A popular name over the years based on Metal Archives research, this scribe remembers most the 80’s Belgian version of Crossfire – a speed/heavy metal act who released albums like See You In Hell and Second Attack on Mausoleum Records. The group under inspection here, however, has been together since 2012, hails from Dublin, Ireland, and released the Bound in Skin EP in 2018 plus a series of singles leading up to this debut album Switch to Reset. Sharing the stage with artists locally and nationally such as Exhorder, Lost Society, Gama Bomb, and Xentrix, it’s obvious that thrash metal is the style of choice here – a crunchy, riff-based platform where the band launch from older influences to write lengthy tracks that come to an almost hour-long playback time.
The eight songs encompass a wide array of material over the group’s decade plus history – as they reach back into three songs from the first EP, a follow-up 2018 single “Who Goes There?”, then newer songs to flesh things out. The guitar work from Matt O’Brien and fellow axeman/vocalist Kevin O’Connor contains serious thick chops, loads of speedy down picking, and thrilling instrumental transitions – aligning well with the work of acts like early Cyclone Temple, Heathen, Artillery, and fellow UK mates Xentrix. The elongated instrumental sequences often carry influences from familiar territory – the slower, militant marching that starts “Lost All Control” contains a lot of “Harvester of Sorrow”/Metallica atmosphere, including the rhythm-like chorus Kevin employs, while “Prometheus” as an almost eleven-minute instrumental incorporates aspects of Testament’s classical endeavors next to the feel of “Orion” from Metallica in spots (kind of liberally borrowing from a key musical hook during the midway point on the latter). Exemplary abilities remain present when it comes to the key components of thrash, the tightness obvious, skilled training at their craft – the question is, has Crossfire been able to establish their own take on things? The best work seems to occur when the four-piece lock into some mid-tempo headbanging tracks – using acceleration techniques more as a coloring tool – “Turned to Stone” and the title track probably the favorites of the bunch.

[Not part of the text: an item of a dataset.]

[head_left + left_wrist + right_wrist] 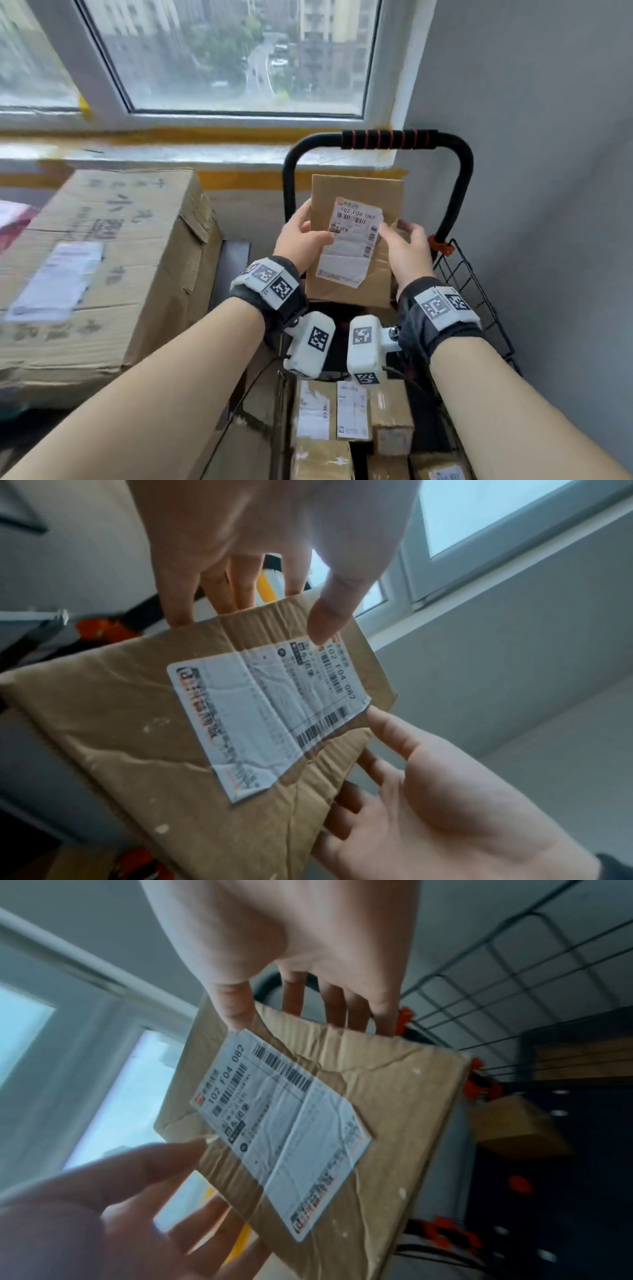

When servicing the needs of a song best, less can indeed be more – even in a long-running genre like thrash. Crossfire needs to understand when the fat needs to be trimmed to streamline the main components to be more of a potent force over the course of a record. Currently as they sit with Switch to Reset, it’s adequate songwriting that gets the job done, but potential is present for stronger outings down the line.